Answer:
(a) AABBCC × aabbcc->AaBbCc → 1
(b) AABbCc × AaBbCc->AAbbCC → 1/32
(c) AaBbCc × AaBbCc->AaBbCc → 1/8
(d) aaBbCC × AABbcc->AaBbCc → 1/2
Explanation:
In such cases we calculate the probability of each allelic pair separately.
(a) AABBCC × aabbcc -> AaBbCc
Aa Aa Aa Aa Bb Bb Bb Bb Cc Cc Cc Cc
↓ ↓ ↓
4/4 = 1 4/4 = 1 4/4 = 1
In case of gene A, out of the 4 probable allelic combinations, 4 will be Aa so the probability is 4/4 = 1.

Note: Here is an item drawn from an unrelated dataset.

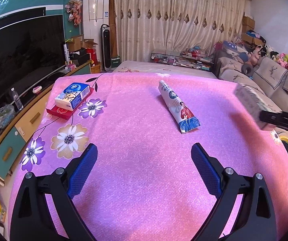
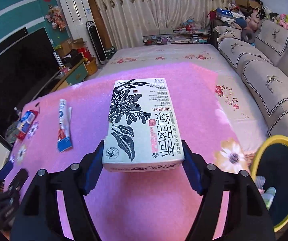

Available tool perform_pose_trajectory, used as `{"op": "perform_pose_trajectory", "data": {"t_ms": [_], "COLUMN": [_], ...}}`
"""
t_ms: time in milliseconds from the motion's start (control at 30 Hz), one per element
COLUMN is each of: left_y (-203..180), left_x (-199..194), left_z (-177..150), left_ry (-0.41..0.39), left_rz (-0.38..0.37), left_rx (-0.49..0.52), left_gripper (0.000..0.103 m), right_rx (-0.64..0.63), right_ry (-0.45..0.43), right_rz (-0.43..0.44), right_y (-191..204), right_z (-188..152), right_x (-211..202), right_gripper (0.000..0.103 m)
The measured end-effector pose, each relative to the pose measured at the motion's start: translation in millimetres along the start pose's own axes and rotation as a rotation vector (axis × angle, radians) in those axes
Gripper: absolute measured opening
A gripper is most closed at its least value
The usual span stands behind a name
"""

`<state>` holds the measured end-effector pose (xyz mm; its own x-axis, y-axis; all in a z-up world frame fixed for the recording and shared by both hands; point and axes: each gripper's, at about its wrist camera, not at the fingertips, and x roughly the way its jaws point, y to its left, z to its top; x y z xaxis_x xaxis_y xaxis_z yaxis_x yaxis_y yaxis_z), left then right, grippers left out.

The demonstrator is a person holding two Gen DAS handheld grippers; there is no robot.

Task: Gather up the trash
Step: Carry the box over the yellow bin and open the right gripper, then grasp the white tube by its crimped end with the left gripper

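Observation:
My right gripper (image 2: 142, 143) is shut on a pale green box with a black flower print (image 2: 141, 124), its blue pads pressing both long sides above the pink floral cloth (image 2: 154, 200). In the left wrist view that box (image 1: 248, 98) shows blurred at the right edge, with the right gripper's black body behind it. My left gripper (image 1: 145, 146) hovers open over the cloth (image 1: 144, 180) with nothing between its fingers. A flattened white and blue tube (image 1: 179, 106) (image 2: 64, 124) lies on the cloth ahead of it. A yellow-rimmed bin (image 2: 258, 156) stands at the table's right.
A blue tissue pack (image 1: 72, 96) rests on a red flat box (image 1: 63, 111) at the cloth's far left. A large TV (image 1: 23, 56) and low cabinet (image 1: 9, 150) run along the left. A bed (image 2: 164, 54) lies beyond and a sofa (image 2: 264, 80) to the right.

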<state>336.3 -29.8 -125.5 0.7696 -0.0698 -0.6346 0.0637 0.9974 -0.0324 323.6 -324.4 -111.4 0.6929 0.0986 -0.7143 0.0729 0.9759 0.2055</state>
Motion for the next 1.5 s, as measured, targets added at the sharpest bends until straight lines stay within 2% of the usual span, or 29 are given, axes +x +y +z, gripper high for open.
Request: {"op": "perform_pose_trajectory", "data": {"t_ms": [167,233,333,467,567,667,733,800,867,1033,1267,1333,1500], "left_y": [-0.4,-2.4,-5.3,-8.4,-10.1,-12.7,-14.0,-14.9,-15.4,-19.0,-23.9,-27.5,-56.6], "left_x": [0.2,-1.0,-2.9,-4.1,-4.8,-6.0,-6.3,-6.4,-6.6,-6.9,-2.5,-1.8,7.1], "left_z": [0.1,-0.3,-1.0,-1.5,-1.9,-2.1,-2.1,-2.0,-2.1,-2.1,-1.7,-1.8,9.1], "left_ry": [0.0,-0.002,-0.01,-0.012,-0.014,-0.018,-0.02,-0.022,-0.024,-0.023,0.0,0.011,0.068], "left_rz": [-0.001,0.0,0.004,0.009,0.012,0.013,0.012,0.013,0.011,0.011,0.015,0.024,-0.015], "left_rx": [0.002,0.01,0.027,0.036,0.044,0.054,0.059,0.063,0.065,0.078,0.084,0.079,0.137], "left_gripper": [0.093,0.093,0.093,0.093,0.093,0.093,0.093,0.093,0.093,0.093,0.093,0.093,0.093], "right_rx": [0.066,0.091,0.129,0.189,0.222,0.26,0.291,0.284,0.291,0.327,0.281,0.247,0.151], "right_ry": [-0.048,-0.063,-0.068,-0.021,0.014,0.041,0.058,0.067,0.075,0.051,-0.105,-0.146,-0.221], "right_rz": [0.002,-0.037,-0.14,-0.224,-0.265,-0.287,-0.263,-0.305,-0.342,-0.319,-0.229,-0.235,-0.267], "right_y": [-49.6,-71.8,-114.1,-163.6,-186.0,-201.7,-209.1,-212.5,-217.2,-213.5,-169.4,-155.4,-130.0], "right_z": [-25.2,-33.6,-49.1,-65.1,-77.0,-82.6,-84.5,-84.3,-83.9,-85.5,-79.3,-79.8,-87.1], "right_x": [-56.5,-71.9,-87.3,-84.1,-73.3,-62.4,-58.4,-57.8,-57.6,-72.7,-104.6,-108.8,-116.4], "right_gripper": [0.068,0.068,0.068,0.068,0.068,0.068,0.068,0.069,0.073,0.073,0.074,0.074,0.073]}}
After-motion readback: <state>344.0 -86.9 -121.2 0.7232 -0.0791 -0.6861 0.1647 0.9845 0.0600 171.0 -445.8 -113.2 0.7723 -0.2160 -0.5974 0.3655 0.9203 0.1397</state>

In case of gene B, out of the 4 probable allelic combinations, 4 will be Bb so the probability is 4/4 = 1.
In case of gene C, out of the 4 probable allelic combinations, 4 will be Cc so the probability is 4/4 = 1.
So, the total probability of getting AaBbCc = 1 x 1 x 1 = 1.
(b) AABbCc × AaBbCc -> AA bb CC
AA AA Aa Aa BB Bb Bb bb CC Cc Cc cc
↓ ↓ ↓
2/4 1/4 1/4
In case of gene A, out of the 4 probable allelic combinations, 2 will be AA so the probability is 2/4.
In case of gene B, out of the 4 probable allelic combinations, 1 will be bb so the probability is 1/4.
In case of gene C, out of the 4 probable allelic combinations, 1 will be CC so the probability is 1/4.
So, the total probability of getting AA bb CC = 2/4 x 1/4 x 1/4 = 1/32.
(c) AaBbCc × AaBbCc -> AaBbCc
AA Aa Aa aa BB Bb Bb bb CC Cc Cc cc
↓ ↓ ↓
2/4 2/4 2/4
In case of gene A, out of the 4 probable allelic combinations, 2 will be Aa so the probability is 2/4.
In case of gene B, out of the 4 probable allelic combinations, 2 will be Bb so the probability is 2/4.
In case of gene C, out of the 4 probable allelic combinations, 2 will be Cc so the probability is 2/4.
So, the total probability of getting AaBbCc = 2/4 x 2/4 x 2/4 = 1/8.
(d) aaBbCC × AABbcc->AaBbCc
Aa Aa Aa Aa BB Bb Bb bb Cc Cc Cc Cc
↓ ↓ ↓
4/4 = 1 2/4 4/4 = 1
In case of gene A, out of the 4 probable allelic combinations, 4 will be Aa so the probability is 4/4 = 1.
In case of gene B, out of the 4 probable allelic combinations, 2 will be Bb so the probability is 2/4.
In case of gene C, out of the 4 probable allelic combinations, 4 will be Cc so the probability is 4/4 = 1.
So, the total probability of getting AaBbCc = 1 x 2/4 x 1 = 1/2.